**EXERCISE BRIEF**.
Copy the lines exactly. Begin at the first line of the data and stop after the line with "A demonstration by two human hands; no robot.".
[[ DATA EXTRACT open ]]
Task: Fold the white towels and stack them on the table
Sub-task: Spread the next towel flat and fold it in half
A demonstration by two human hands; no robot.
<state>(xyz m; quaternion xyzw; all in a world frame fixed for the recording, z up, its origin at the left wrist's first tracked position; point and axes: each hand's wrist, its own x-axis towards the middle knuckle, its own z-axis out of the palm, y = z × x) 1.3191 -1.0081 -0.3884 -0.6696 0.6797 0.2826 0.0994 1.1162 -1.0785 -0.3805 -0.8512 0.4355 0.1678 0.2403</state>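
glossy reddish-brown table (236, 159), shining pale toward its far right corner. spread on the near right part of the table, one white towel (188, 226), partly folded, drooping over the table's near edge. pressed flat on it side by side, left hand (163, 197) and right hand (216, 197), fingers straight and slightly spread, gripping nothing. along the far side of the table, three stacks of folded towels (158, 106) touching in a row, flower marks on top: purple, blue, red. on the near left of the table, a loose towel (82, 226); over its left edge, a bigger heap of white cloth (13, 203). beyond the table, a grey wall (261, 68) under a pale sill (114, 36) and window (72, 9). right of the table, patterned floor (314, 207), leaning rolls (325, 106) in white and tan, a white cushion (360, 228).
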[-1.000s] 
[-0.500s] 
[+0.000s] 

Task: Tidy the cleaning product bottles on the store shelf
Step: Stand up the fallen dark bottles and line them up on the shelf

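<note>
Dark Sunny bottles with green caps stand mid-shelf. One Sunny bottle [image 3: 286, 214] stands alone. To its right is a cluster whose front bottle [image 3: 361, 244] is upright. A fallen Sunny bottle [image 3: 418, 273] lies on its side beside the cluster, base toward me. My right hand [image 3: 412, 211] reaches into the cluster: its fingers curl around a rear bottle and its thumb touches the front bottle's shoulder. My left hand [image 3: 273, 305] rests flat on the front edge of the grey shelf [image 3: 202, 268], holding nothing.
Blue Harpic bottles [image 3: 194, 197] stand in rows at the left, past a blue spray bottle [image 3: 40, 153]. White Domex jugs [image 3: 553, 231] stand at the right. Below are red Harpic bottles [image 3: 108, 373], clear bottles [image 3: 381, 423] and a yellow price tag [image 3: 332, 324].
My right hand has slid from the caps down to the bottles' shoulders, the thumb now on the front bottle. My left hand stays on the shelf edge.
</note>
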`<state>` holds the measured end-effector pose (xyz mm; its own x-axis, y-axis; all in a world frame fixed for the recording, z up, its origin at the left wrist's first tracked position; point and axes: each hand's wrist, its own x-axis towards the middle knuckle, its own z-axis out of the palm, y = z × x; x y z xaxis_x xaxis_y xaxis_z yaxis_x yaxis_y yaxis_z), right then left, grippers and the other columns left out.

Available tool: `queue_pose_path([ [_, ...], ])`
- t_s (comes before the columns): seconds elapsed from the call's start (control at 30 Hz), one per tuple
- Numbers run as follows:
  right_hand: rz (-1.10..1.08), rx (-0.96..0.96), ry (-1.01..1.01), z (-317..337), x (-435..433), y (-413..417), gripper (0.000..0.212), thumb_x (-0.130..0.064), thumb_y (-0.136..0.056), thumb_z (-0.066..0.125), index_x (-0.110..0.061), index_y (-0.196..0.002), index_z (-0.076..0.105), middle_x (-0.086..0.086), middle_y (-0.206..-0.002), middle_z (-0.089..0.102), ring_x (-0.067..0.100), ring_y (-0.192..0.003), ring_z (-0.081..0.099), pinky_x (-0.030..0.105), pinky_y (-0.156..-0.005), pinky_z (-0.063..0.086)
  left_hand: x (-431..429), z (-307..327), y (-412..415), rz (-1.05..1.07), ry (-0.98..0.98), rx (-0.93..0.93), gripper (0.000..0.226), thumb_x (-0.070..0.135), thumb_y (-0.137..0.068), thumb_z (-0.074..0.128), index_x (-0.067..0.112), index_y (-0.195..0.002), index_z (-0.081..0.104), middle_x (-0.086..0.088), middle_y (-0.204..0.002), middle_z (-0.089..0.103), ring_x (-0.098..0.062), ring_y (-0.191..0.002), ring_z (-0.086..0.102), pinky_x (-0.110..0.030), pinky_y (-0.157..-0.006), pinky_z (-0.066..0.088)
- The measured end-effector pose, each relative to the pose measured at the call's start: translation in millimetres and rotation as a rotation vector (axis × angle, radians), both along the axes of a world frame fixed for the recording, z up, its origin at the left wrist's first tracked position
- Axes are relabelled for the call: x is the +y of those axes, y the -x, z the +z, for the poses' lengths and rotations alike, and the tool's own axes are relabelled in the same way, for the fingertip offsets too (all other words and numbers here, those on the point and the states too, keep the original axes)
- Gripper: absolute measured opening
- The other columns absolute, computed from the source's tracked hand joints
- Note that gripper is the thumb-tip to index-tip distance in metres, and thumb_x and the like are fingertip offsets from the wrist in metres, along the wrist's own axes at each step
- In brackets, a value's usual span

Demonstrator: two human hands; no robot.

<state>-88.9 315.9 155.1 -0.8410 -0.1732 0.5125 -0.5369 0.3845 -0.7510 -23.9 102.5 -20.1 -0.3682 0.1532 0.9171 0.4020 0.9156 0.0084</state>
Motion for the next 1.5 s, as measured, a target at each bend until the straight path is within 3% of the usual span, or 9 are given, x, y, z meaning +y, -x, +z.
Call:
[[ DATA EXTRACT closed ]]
**TASK RESPONSE**.
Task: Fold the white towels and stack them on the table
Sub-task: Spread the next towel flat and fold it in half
A demonstration by two human hands; no robot.

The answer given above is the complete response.